> WORK TASK:
The stretch wanted below opens at the line containing "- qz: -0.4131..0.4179" and closes at the line containing "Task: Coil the". Please return it exactly, with no other lines.
···
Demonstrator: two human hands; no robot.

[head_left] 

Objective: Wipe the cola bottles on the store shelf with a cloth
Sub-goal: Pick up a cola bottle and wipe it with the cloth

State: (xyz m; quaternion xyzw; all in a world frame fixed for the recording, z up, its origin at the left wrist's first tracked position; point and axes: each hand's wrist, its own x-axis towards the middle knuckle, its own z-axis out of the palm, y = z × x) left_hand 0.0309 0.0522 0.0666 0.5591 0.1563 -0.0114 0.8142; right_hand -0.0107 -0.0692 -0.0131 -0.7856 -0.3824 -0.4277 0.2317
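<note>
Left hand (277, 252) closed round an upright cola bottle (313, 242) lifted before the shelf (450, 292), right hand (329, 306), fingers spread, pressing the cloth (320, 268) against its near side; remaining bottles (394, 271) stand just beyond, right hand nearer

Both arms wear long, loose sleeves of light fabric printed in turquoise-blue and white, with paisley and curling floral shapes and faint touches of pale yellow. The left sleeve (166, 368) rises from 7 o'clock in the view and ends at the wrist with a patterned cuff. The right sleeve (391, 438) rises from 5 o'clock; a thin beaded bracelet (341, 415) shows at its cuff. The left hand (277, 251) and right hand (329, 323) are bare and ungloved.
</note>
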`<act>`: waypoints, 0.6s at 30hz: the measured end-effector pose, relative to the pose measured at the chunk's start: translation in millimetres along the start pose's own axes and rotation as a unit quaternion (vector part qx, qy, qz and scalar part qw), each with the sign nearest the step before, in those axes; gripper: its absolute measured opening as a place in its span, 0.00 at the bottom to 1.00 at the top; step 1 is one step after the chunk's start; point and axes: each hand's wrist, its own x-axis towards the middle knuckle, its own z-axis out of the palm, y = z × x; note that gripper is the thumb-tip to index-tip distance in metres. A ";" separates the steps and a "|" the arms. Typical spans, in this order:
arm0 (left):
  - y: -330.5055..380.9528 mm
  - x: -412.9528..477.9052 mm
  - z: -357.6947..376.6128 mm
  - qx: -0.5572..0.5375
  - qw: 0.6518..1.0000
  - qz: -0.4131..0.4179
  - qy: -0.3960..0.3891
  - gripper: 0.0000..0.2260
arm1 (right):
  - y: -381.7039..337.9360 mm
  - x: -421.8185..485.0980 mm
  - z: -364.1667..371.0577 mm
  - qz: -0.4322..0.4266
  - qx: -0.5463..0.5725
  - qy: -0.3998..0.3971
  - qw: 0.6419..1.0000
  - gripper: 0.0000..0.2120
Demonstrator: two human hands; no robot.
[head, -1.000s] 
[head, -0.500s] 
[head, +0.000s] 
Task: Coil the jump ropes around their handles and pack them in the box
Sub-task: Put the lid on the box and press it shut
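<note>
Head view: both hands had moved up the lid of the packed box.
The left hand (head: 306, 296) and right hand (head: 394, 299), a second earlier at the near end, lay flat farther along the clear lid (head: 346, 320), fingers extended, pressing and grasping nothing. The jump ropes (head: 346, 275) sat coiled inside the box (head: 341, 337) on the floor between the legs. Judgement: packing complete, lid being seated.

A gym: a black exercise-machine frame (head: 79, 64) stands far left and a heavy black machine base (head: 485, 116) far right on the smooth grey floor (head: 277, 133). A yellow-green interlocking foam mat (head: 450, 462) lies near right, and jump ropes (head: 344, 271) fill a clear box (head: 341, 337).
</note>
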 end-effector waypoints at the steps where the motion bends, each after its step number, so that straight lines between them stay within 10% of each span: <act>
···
> TASK ANSWER:
  - qz: -0.4131..0.4179
  - qy: -0.3960..0.3891
  - gripper: 0.0000..0.2260
arm1 (right):
  - y: -381.7039..337.9360 mm
  - x: -421.8185..485.0980 mm
  - z: -364.1667..371.0577 mm
  - qz: -0.4322..0.4266
  - qx: -0.5463..0.5725
  - qy: -0.3998..0.3971
  - qw: 0.6419..1.0000
  - gripper: 0.0000..0.2120
Demonstrator: two human hands; no robot.
[head, -1.000s] 
[head, -0.500s] 
[head, +0.000s] 
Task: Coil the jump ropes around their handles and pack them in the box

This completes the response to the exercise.